O Índice Nacional de Preços ao Consumidor Amplo (IPCA) acelerou a alta ao subir 0,43 por cento em julho, após expansão de 0,08 por cento em junho, informou o Instituto Brasileiro de Geografia e Estatística (IBGE) nesta quarta-feira. O resultado, o maior mensal desde abril passado (0,64 por cento), veio um pouco acima das expectativas do mercado.

Reuters

08 de agosto de 2012 | 09h26

No acumulado de 12 meses até julho, o IPCA avançou 5,20 por cento no mês passado, também acima do esperado e mostrando alta ante os 4,92 por cento de junho. Neste caso, é a maior variação desde março último, quando subiu 5,24 por cento, e se distanciou um pouco mais do centro da meta oficial de inflação, de 4,5 por cento.

Analistas ouvidos pela Reuters esperavam avanço de 0,38 por cento do indicador no mês passado, acumulando em 12 meses ganho de 5,15 por cento. Para a variação mensal, as projeções ficaram entre 0,30 e 0,45 por cento.

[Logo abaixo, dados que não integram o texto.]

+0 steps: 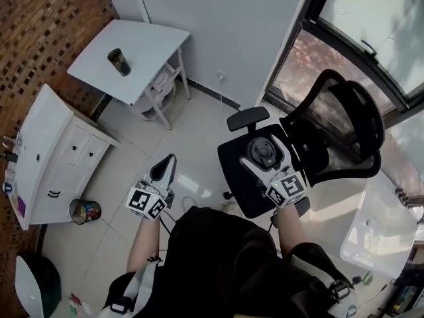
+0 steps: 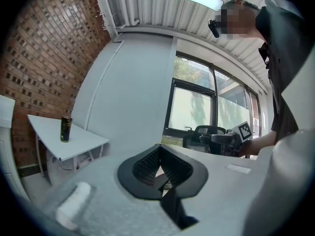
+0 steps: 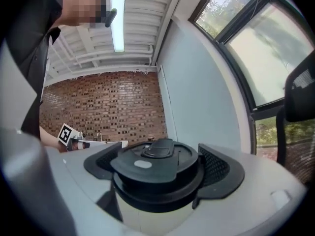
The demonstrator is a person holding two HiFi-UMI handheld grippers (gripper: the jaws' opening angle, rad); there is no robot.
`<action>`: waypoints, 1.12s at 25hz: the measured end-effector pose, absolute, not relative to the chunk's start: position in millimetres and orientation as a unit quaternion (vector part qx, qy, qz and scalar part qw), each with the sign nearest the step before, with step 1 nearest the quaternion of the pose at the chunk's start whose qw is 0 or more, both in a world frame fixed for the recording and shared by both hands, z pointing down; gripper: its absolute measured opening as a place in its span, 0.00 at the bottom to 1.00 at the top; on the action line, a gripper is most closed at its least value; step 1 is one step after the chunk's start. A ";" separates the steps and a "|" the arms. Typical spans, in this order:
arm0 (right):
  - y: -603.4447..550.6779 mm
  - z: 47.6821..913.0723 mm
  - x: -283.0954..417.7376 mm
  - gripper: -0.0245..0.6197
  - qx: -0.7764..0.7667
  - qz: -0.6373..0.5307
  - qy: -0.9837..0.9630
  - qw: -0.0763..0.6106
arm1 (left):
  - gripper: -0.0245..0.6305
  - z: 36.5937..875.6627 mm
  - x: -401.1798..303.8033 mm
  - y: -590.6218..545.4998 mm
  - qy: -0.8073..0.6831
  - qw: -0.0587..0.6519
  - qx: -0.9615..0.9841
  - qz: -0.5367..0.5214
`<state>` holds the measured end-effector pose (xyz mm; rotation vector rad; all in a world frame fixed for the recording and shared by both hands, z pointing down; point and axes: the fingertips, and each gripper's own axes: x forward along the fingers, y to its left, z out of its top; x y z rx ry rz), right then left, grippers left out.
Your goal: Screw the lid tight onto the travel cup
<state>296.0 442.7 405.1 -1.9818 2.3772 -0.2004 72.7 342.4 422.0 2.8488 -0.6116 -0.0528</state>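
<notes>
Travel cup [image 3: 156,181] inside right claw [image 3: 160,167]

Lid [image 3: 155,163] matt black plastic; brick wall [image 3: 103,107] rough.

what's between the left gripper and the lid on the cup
Nothing visible. The left gripper, jaws shut and empty, has only open air across to the lid on the travel cup, which the right gripper holds above the chair.

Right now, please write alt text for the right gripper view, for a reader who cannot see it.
The right tool holds a pale cup with a black lid on it. Behind are a brick wall and a window.
</notes>
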 end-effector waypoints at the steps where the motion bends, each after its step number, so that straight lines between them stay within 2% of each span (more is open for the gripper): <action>1: 434.3 402.0 285.2 0.78 -0.632 -0.060 0.772 0.019 | 0.04 422.7 58.7 336.4 -0.219 0.113 0.969 -0.019; 17: 308.8 384.0 130.5 0.78 -0.535 -0.038 0.844 0.015 | 0.04 402.4 -74.5 261.2 -0.300 0.101 0.947 -0.060; 22: 287.1 379.7 97.0 0.78 -0.524 -0.036 0.851 0.030 | 0.04 419.3 -108.7 242.5 -0.308 0.120 0.942 -0.050; 28: 272.9 384.4 87.3 0.78 -0.512 -0.046 0.858 0.024 | 0.04 423.4 -116.1 234.5 -0.312 0.121 0.941 -0.044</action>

De acordo com o IBGE, os principais responsáveis pelo resultado de julho foram os grupos Despesas Pessoais e Alimentação e Bebidas, que registraram alta mensal de 0,91 por cento cada no período. Os alimentos, acrescentou o órgão, pelo peso que possuem no orçamento das famílias, foram responsáveis por 49 por cento do IPCA no mês.

O movimento acompanha uma série de indicadores recentes que vinham mostrando aceleração nos preços, e corrobora o resultado do IPCA-15, que subiu 0,33 por cento em julho, ante 0,18 por cento no mês anterior, acima das expectativas.

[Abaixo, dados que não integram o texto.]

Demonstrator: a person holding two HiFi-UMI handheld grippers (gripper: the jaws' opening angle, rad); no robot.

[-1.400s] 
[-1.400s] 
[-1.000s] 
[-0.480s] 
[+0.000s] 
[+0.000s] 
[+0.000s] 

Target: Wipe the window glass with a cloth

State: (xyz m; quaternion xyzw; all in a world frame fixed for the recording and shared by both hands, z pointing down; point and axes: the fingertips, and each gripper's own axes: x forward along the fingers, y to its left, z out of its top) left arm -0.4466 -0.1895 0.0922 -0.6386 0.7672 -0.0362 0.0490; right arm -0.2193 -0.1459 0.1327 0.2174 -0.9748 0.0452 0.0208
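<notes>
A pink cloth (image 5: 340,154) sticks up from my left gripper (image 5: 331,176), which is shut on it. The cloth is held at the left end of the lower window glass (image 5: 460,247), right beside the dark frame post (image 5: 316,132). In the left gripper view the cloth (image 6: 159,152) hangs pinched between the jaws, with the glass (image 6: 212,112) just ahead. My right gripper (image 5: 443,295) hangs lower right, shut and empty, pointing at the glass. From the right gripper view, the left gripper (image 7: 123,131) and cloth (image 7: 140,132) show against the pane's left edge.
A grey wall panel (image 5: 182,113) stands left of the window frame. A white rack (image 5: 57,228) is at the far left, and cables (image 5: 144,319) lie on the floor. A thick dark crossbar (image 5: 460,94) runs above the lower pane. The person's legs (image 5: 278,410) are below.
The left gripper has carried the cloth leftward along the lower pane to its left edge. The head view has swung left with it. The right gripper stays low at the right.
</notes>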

Nesta manhã, por exemplo, foi divulgado que o Índice Geral de Preços-Mercado (IGP-M) acelerou para uma alta de 1,21 por cento na primeira prévia de agosto, ante elevação de 0,95 por cento no mesmo período de julho, também puxado por alimentos. ? Mesmo com a recente pressão nos preços, o mercado continua apostando em mais reduções na Selic --hoje na mínima histórica de 8 por cento ao ano-- para ajudar a ainda cambaleante economia brasileira. Desde agosto passado, o Banco Central já reduziu a taxa básica de juros do país oito vezes seguidas, e os agente econômicos já esperam pelo menos mais dois cortes: um de 0,50 ponto percentual em agosto e outro de 0,25 ponto em outubro.

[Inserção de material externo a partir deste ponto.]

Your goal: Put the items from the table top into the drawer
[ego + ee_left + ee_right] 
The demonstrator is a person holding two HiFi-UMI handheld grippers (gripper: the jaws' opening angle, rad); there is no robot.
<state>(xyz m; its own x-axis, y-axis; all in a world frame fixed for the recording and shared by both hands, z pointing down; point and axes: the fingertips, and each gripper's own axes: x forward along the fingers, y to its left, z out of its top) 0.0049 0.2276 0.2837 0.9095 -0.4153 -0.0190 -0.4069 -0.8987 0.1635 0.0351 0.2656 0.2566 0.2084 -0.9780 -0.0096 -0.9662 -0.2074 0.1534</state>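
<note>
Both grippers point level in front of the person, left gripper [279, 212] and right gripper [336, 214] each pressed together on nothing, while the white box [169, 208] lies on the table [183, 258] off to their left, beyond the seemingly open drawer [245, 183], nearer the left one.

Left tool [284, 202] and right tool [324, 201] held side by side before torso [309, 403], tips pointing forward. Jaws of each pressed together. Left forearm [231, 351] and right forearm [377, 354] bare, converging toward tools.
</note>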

Para o IPCA, a previsão dos analistas que participam da pesquisa Focus do BC é de que o índice terá neste ano uma alta de 5,00 por cento e em 2013, de 5,50 por cento.

O maior empecilho para uma retomada da atividade econômica brasileira é o desempenho fraco da indústria. A produção do setor subiu apenas 0,2 por cento em junho, abaixo das expectativas.